#### [EXERCISE GOAL]
Transcribe the data underneath exactly, keeping every word in place.

----------

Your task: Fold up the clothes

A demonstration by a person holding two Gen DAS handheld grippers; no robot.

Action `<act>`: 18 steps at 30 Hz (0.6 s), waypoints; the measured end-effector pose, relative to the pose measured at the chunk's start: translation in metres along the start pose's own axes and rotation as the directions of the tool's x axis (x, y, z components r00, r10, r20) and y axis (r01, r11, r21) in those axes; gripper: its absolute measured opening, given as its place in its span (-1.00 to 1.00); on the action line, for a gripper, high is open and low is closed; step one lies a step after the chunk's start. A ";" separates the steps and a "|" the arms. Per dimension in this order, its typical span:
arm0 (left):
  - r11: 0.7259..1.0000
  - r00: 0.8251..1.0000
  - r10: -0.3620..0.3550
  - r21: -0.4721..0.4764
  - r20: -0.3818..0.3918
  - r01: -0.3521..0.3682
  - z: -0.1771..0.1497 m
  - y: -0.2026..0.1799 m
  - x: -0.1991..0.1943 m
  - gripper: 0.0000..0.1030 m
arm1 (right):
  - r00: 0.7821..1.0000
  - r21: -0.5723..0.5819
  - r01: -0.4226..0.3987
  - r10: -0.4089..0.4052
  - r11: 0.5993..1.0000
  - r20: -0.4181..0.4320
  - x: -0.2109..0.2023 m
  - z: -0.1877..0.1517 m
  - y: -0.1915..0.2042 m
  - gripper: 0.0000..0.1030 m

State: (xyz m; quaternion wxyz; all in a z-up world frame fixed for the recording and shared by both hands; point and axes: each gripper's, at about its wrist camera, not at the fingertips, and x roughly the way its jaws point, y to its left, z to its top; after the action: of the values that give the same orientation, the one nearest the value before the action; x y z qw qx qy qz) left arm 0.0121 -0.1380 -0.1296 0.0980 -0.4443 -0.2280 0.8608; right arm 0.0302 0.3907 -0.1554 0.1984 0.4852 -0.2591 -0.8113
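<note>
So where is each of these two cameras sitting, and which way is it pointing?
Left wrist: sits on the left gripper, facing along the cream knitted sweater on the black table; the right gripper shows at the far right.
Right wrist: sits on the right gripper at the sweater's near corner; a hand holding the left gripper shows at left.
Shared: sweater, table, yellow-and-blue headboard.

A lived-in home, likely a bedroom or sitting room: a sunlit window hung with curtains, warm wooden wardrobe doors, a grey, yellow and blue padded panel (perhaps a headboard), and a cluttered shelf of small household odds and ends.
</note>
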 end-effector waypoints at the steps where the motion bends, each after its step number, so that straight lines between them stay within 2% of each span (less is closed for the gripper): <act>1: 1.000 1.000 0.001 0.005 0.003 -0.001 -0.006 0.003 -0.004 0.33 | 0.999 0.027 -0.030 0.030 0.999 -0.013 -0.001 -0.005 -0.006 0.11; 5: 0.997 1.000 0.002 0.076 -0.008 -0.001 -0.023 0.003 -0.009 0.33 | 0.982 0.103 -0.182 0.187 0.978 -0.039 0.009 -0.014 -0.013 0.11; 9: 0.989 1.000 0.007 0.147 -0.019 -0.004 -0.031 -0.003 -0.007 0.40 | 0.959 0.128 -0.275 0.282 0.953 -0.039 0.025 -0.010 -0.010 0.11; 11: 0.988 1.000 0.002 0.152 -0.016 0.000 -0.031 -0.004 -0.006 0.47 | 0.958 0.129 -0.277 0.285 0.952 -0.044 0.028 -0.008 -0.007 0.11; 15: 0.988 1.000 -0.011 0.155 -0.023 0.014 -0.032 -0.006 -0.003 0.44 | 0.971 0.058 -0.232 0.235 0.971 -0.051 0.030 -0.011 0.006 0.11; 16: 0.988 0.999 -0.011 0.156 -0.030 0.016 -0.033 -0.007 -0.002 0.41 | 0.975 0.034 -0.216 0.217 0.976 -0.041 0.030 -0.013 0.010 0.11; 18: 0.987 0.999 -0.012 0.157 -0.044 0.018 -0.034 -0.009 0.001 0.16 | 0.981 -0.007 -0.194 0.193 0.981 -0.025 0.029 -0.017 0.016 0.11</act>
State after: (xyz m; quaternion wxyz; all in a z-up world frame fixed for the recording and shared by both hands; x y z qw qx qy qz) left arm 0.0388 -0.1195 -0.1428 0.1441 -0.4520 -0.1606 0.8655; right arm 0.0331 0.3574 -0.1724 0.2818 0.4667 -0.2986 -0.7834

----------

#### [SOLUTION BELOW]
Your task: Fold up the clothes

A demonstration by a person holding two Gen DAS handheld grippers; no robot.

Action `<act>`: 18 steps at 30 Hz (0.6 s), waypoints; the measured end-effector pose, relative to the pose measured at the chunk's start: translation in metres along the start pose's own axes and rotation as the directions of the tool's x axis (x, y, z components r00, r10, r20) and y axis (r01, r11, r21) in those axes; gripper: its absolute measured opening, given as its place in its span (-1.00 to 1.00); on the action line, for a gripper, high is open and low is closed; step one lies a step after the chunk's start. A ";" separates the steps and a "|" the arms. Per dimension in this order, its typical span:
arm0 (left):
  - r11: 0.7259..1.0000
  - r00: 0.8251..1.0000
  - r10: -0.3620..0.3550
  - r21: -0.4721..0.4764
  - r20: -0.3818..0.3918
  - r01: -0.3521..0.3682
  - z: -0.1771..0.1497 m
  - y: -0.2026..0.1799 m
  - x: -0.1991..0.1943 m
  - gripper: 0.0000..0.1030 m
arm1 (right):
  - r00: 0.7821..1.0000
  - r21: -0.5723..0.5819
  - r01: -0.4226..0.3987
  - r10: -0.4089..0.4052
  - r11: 0.5993..1.0000
  - r20: -0.4181..0.4320
  - x: -0.2109..0.2023 m
  - z: -0.1877..0.1517 m
  - y: -0.1915..0.2042 m
  - gripper: 0.0000..0.1030 m

State: (xyz m; quaternion wxyz; all in a z-up world frame fixed for the recording and shared by both hands; point and axes: each gripper's, at about its wrist camera, not at the fingertips, and x roughly the way its jaws point, y to its left, z to its top; after the action: of the values that give the same orientation, the one nearest the value before the action; x y z qw qx qy qz) left arm 0.0121 -0.1380 -0.1296 0.0980 -0.4443 -0.2280 0.8608; right arm 0.0302 0.3907 -0.1554 0.1984 0.4852 -0.2591 -0.8113
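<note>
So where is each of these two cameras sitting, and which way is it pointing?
Left wrist: sits on the left gripper, facing along the cream knitted sweater on the black table; the right gripper shows at the far right.
Right wrist: sits on the right gripper at the sweater's near corner; a hand holding the left gripper shows at left.
Shared: sweater, table, yellow-and-blue headboard.

A lived-in home, likely a bedroom or sitting room: a sunlit window hung with curtains, warm wooden wardrobe doors, a grey, yellow and blue padded panel (perhaps a headboard), and a cluttered shelf of small household odds and ends.
</note>
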 end-effector waypoints at the steps where the motion bends, each after its step number, so that straight lines between them stay within 2% of each span (less is closed for the gripper): <act>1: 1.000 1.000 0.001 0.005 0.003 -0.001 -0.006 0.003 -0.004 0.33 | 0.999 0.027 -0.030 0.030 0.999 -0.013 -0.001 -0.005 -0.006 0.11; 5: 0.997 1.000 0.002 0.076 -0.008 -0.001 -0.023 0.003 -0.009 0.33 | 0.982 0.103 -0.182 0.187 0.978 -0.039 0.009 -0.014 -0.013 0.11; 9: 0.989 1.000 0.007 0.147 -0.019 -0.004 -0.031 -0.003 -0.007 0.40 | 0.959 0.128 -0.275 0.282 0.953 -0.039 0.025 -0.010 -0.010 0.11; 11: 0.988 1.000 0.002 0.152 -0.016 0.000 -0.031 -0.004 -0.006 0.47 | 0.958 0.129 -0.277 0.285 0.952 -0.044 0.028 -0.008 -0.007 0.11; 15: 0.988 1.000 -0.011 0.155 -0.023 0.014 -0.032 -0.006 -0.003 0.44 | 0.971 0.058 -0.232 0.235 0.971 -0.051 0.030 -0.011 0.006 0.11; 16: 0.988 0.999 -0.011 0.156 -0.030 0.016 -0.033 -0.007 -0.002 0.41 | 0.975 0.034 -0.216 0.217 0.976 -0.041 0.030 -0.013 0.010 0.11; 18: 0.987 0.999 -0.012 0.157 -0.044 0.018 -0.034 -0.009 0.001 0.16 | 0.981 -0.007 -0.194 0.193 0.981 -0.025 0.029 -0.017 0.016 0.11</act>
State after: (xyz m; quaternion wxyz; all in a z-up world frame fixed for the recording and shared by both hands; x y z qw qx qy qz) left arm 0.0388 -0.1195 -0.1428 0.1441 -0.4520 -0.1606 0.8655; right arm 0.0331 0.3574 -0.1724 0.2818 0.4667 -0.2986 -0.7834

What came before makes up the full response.